Their second album, No Wow, was released by RCA Records on March 8, 2005. Featuring an artier, less "guitar rock" sound, the record embraced post punk influences and sounded even more stripped down than Keep on Your Mean Side. Originally written to be performed on a Moog, the band was forced to change directions and record it primarily using a guitar after Hince's Moog broke and couldn't be repaired before entering the studio. A 40-minute DVD documentary was included with a limited number of copies and features interview, performance and on the road footage shot on tour. The first single, "The Good Ones", from No Wow, was released on February 7, 2005, and reached number 23 in the UK Singles Chart, which is their highest-charting single in that chart to date.

Midnight Boom was released in March 18, 2008. Its music was used throughout many American TV shows, including 90210. A big selection of songs from the album were featured in the hit television series Gossip Girl, and also, their track "Sour Cherry" was featured as the soundbed for Season Two's official trailer. "Sour Cherry" was also featured in the Footloose trailer, as well as in the 2008 rom-com The House Bunny.

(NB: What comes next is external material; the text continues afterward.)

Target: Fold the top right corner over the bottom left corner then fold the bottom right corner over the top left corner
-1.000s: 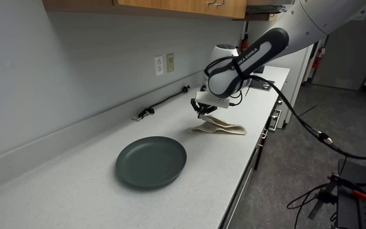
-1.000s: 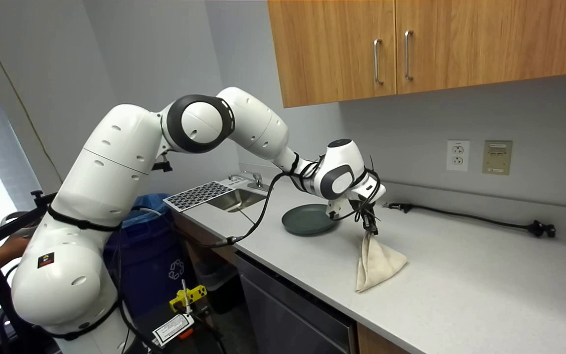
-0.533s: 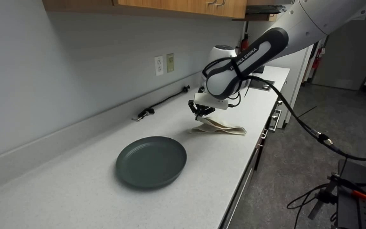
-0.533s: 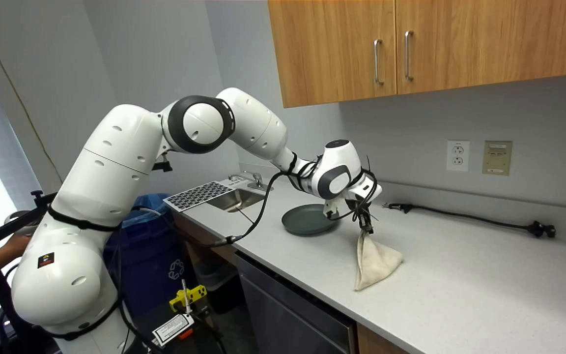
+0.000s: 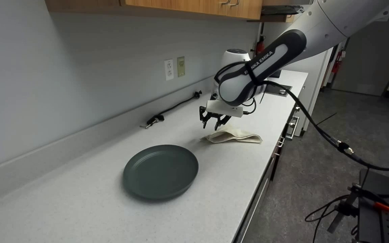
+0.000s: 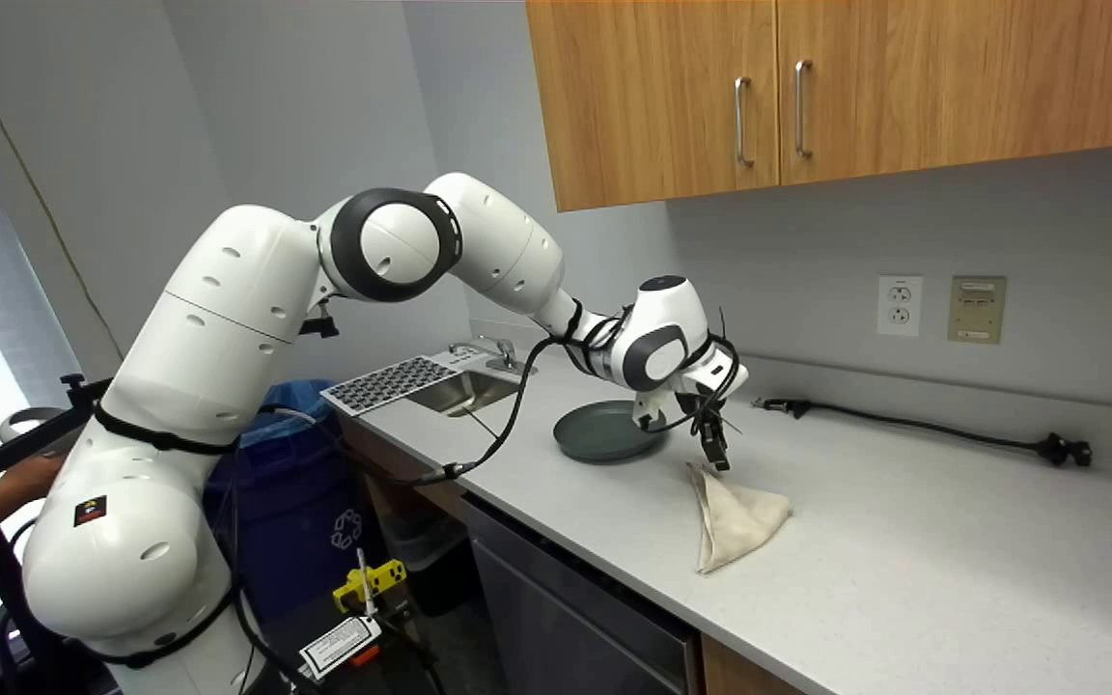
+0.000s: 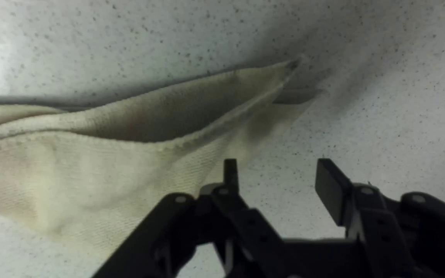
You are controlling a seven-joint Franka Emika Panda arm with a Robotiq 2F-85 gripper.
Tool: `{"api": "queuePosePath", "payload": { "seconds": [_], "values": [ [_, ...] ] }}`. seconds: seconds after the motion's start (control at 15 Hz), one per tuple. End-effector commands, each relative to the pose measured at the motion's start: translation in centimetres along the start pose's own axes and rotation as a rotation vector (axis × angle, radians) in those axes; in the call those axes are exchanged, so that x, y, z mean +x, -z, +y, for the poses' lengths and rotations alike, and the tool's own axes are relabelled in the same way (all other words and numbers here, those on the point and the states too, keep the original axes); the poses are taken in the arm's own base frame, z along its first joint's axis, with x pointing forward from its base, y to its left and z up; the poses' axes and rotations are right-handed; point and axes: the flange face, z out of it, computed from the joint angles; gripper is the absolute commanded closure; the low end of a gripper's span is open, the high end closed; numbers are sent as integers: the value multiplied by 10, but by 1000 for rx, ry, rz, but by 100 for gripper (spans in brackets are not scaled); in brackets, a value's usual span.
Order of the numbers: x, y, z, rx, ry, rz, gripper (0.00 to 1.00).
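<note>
The cream-white cloth (image 6: 744, 526) lies on the tabletop (image 5: 79, 209), close to its front edge, and it is folded to roughly a triangle. In the wrist view, two of its edges stand apart and make a dark opening, which becomes narrow toward a pointed, somewhat blurred corner (image 7: 270, 76). The gripper (image 5: 210, 127) hangs low at this end of the cloth, near the corner. Its fingers (image 7: 332, 193) are spread apart, and in the wrist view the speckled tabletop is seen between them; one finger covers a part of the cloth there. Whether a finger touches the cloth, I cannot tell. A round dark green plate (image 5: 160, 172) stands near the cloth, but apart from it, in both exterior views. Farther back, along the wall (image 6: 807, 251), lies a long black cord (image 6: 932, 430) with a clamp (image 5: 154, 119) on its end. In an exterior view a sink (image 6: 435, 394) is beyond the plate.
</note>
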Motion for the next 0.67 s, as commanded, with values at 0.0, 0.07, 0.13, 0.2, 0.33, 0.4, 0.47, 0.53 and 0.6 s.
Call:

The album also picked up new mainstream success for the band with various TV performances in the UK; appearing on Later... with Jools Holland, Friday Night with Jonathan Ross, T4, The Album Chart Show, Sound, Live From Abbey Road, and From The Basement.

On October 21, 2008, "Cheap and Cheerful" was used on the show House during the opening scene of the episode "Lucky Thirteen". "Cheap and Cheerful" can also be heard on the NHL 09 soundtrack. It was later used in the Fendi's TV commercial for the "Fan di Fendi" perfume (2010). "U.R.A. Fever" was played during a love scene in the 2010 movie The Losers. Only the chorus of the song is played. "U.R.A. Fever" was heard in the 2010 film Welcome to the Rileys, as well as appearing on its soundtrack. It is also heard on the 2011 movie Catch .44 (partially) and the 2012 movie Detention. The bonus song "Night Train" appeared in the 2009 remake of the film Friday the 13th and in the 2012 American drama film What Maisie Knew, along with "Hook and Line". The song "What New York Used to Be" was used in the film Push.

===Blood Pressures===
On September 11, 2009, the duo announced on their MySpace page that they had begun work on their fourth studio album though no release date had been set. "Black Balloon" from their "Black Balloon EP", released in 2009, was featured in the Season 2 episode of The Good Wife, "Net Worth", on February 15, 2011. The Kills' fourth studio album, Blood Pressures, was released in April 5, 2011. A video for the first single from Blood Pressures, "Satellite", was released on February 9, 2011, followed By Future Starts Slow, Baby Says, The Last Goodbye, and Wild Charms in September 2012. "Future Starts Slow" was also used in a promotion for the episode "The Wait Is Almost Over" of hit TV series True Blood (season 4). The song from the same album "Damned If She Do" was also used in the promotion of The Vampire Diaries third season, and has received positive reviews from the fans. "The Last Goodbye" was used in the 2012 film Just Like A Woman, starring Sienna Miller.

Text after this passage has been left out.